> Aim of the task
Below are the records; tally the lines in them that include the word "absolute" and reply with the number alone.

> Available records
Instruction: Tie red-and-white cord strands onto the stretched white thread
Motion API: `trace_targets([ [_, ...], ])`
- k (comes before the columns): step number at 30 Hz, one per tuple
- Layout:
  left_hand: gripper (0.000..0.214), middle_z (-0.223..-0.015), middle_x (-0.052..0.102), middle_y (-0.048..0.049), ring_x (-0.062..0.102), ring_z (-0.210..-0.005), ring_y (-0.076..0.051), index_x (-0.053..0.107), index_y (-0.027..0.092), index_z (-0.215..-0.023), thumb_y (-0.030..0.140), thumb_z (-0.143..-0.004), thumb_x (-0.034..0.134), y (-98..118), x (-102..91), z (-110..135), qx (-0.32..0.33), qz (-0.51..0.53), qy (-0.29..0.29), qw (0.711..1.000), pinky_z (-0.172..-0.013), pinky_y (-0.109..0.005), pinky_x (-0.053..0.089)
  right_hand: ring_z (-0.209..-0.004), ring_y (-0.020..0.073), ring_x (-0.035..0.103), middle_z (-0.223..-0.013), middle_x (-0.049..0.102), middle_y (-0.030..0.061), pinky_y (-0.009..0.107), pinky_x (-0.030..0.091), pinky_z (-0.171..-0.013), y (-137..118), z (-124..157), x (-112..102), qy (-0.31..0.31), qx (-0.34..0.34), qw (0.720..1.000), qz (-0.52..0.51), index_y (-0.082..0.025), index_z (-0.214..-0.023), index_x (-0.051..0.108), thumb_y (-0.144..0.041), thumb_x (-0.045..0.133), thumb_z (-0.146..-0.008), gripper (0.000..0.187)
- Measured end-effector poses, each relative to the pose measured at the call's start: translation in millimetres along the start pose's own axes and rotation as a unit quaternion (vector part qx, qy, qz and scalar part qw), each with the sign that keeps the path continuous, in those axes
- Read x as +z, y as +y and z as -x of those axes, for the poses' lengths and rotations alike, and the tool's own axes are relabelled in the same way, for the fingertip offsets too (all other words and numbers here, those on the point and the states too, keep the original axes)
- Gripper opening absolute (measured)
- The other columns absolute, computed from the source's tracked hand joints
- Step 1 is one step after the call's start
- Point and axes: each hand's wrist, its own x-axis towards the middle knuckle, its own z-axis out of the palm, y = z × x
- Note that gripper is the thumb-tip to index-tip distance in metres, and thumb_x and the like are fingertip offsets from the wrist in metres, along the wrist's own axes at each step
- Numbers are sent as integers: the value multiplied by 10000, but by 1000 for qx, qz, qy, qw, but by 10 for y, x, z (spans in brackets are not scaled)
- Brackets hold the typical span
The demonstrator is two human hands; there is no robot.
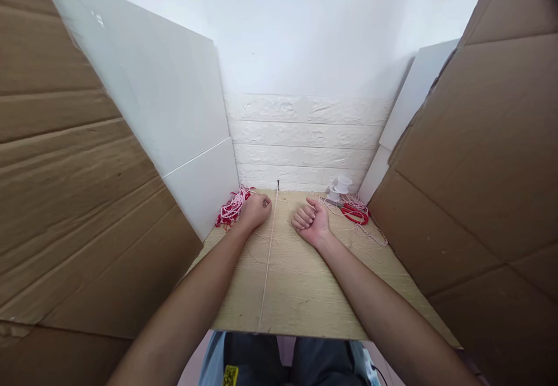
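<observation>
the long string (267,264) on the wooden table (305,293)

the left hand (256,209) has its fingers bent in, but the tips are mostly hidden, so i cannot tell how wide they are or if they have hold of anything. the right hand (311,222) has its fingers folded into a loose fist with the thumb up. i cannot see if a thin thread is inside.

the long string runs between both hands' fingers, just beside the left ones. past the fingers, it goes up to a little dark hook (278,184) by the wall. on this side of the fingers, it goes down to the table's near edge.

a red and white yarn pile (231,210) is just left of the left fingers. to the right of the right fingers are red scissors (356,214), with white spools (343,185) behind them.
</observation>
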Motion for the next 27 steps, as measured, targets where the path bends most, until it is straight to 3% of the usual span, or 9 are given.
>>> trace_targets([
  [27,217,-942,713,-77,623,-850,-194,735,192,-889,287,-847,544,36,-30,1,-7,-2,-10,1000,-762,-280,472,-331,86,107,-345,151,-53,237,148,-354,-35,36,51,1,27,999,27,-222,-433,110,-408,354,-978,625],
])
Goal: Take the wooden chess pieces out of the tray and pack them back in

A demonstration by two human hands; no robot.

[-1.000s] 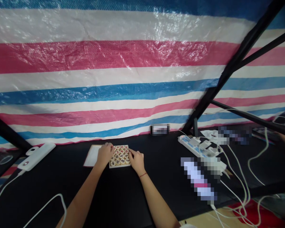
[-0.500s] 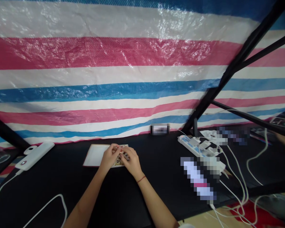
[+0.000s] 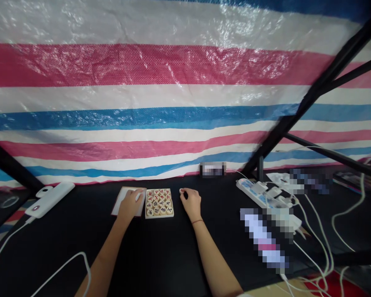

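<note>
Head view: both bare hands lie palm down on the table, with a tray between them.

Left hand (image 3: pixel 130 205): fingers together and lightly extended, resting on a white card; a pale patch at the fingertips may be a piece, but I cannot tell whether the hand holds anything. Its fingertips stop just short of the tray's left side.

Right hand (image 3: pixel 191 203): fingers curled, thumb and forefinger pinching a round piece (image 3: pixel 182 191) that shows as a small pale disc with a reddish rim. The hand is just off the tray's upper right corner.

Spacing: the tray lies to the right of the left hand and to the left of the right hand. The left hand is slightly nearer.

Tray (image 3: pixel 159 217): nearly square, so no clear long axis, with its sides about square to the table edge. Round pieces (image 3: pixel 156 203) with red and black characters fill it in tight rows.

Card (image 3: pixel 119 202): brown-edged, just left of the tray, partly under the left hand.

Arms: left forearm (image 3: pixel 102 255) and right forearm (image 3: pixel 213 260) angle inward from the bottom of the view; a thin red cord (image 3: pixel 198 221) circles the right wrist.

Around: black table (image 3: pixel 154 255), power bank (image 3: pixel 49 200), power strip (image 3: pixel 250 187), white cables (image 3: pixel 320 231), striped tarp (image 3: pixel 142 66).
</note>
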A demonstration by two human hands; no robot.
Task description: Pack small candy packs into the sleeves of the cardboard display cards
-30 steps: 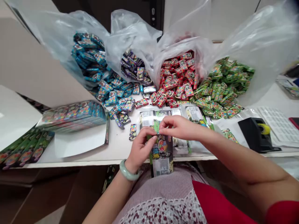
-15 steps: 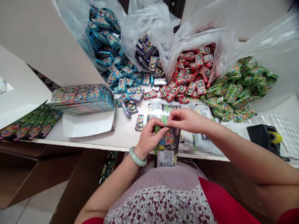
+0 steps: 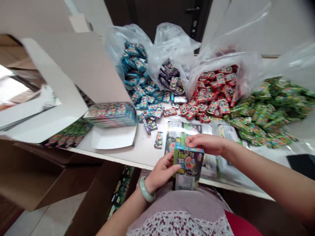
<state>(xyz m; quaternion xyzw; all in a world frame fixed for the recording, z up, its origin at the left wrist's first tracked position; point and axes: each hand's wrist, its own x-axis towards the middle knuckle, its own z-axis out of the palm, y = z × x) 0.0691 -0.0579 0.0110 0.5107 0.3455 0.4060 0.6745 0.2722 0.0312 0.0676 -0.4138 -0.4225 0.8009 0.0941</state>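
Observation:
My left hand (image 3: 163,172) grips a dark printed packet (image 3: 188,167) by its left side, thumb across the front. The packet stands upright at the table's front edge, with bright lettering, a colourful round picture and a pale label panel low down. A strip of blue (image 3: 190,149) shows along its top. Just behind that top edge is my right hand (image 3: 204,143), its fingers curled in; what they hold, if anything, is hidden. Flat printed packets (image 3: 172,139) in clear plastic lie under and behind the hands.
Open clear bags spill small blue boxes (image 3: 142,101), purple boxes (image 3: 173,82), red boxes (image 3: 206,96) and green packs (image 3: 268,113) along the back. At left, stacked boxes (image 3: 112,113) fill a white open carton (image 3: 112,141). A black object (image 3: 301,165) sits at right.
The view has shifted, so things appear lower and farther right. My right hand has left its pinch at the packet's top and moved behind it. The packet now shows a blue top.

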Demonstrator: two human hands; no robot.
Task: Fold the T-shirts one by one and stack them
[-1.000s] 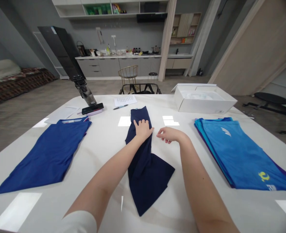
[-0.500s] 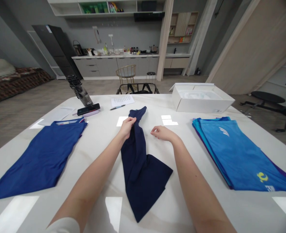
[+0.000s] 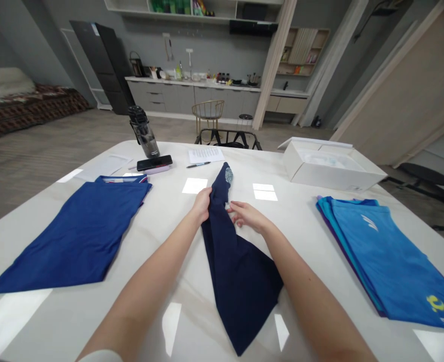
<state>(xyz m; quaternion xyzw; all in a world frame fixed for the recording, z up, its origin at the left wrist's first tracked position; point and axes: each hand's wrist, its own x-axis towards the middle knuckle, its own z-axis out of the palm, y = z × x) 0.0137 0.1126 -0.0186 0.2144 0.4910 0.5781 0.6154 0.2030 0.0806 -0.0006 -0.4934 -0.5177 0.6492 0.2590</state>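
Note:
A navy blue garment (image 3: 237,271) lies lengthwise in the middle of the white table (image 3: 169,226), bunched narrow at its far end. My left hand (image 3: 202,204) is closed on the garment's left edge near that far end. My right hand (image 3: 243,215) rests on the cloth just to the right, fingers curled and touching the fabric. A pale patch shows on the far tip of the garment.
A royal blue shirt (image 3: 74,234) lies flat at the left. A stack of light blue shirts (image 3: 387,256) lies at the right. At the far edge stand a dark bottle (image 3: 144,132), a phone (image 3: 154,163), a paper with a pen (image 3: 204,155) and an open white box (image 3: 329,168).
My left hand went from lying flat on the garment to gripping its left edge. My right hand moved left from the bare table onto the cloth. The far end is more bunched.

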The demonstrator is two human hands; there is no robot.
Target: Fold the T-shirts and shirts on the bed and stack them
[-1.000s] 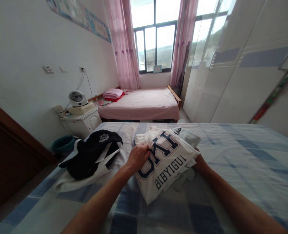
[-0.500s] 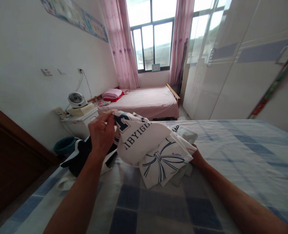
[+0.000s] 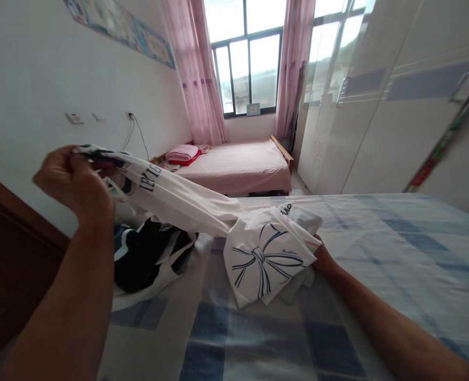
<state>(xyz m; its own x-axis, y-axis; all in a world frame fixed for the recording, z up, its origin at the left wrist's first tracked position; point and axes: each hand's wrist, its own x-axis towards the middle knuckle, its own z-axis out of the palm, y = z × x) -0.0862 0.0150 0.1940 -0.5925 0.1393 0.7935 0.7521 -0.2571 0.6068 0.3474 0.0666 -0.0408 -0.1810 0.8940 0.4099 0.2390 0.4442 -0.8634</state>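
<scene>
Grasping one end of the shirt point(image 3: 178, 193) in the left hand point(image 3: 73, 177), with fingers bent round the cloth and thumb pressed to it, raised well off the sheet point(image 3: 369, 238) on the left. Slopes down from that hold as a loose band to the stack point(image 3: 258, 264) of tops, meeting it beside the bow print. Should handle as light, soft and limp, probably thin knit; neither fragile nor very slippery, but prone to sag and crease. Best taken at a hem or seam, in a flat pinch, rather than bunched by the middle. Rests with the right hand point(image 3: 320, 254) against the right side of the stack, largely hidden by cloth; cannot tell from this angle whether gripping or merely steadying. Mind the black garment point(image 3: 139, 262), lying below the raised shirt and easily brushed by a dipping fold. Mind too the far edge of the sheet, close behind the stack, with the pink bed point(image 3: 238, 164) beyond. Find the widest room to the right of the stack, and some more in front, between the forearms.
</scene>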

> Worked solution
2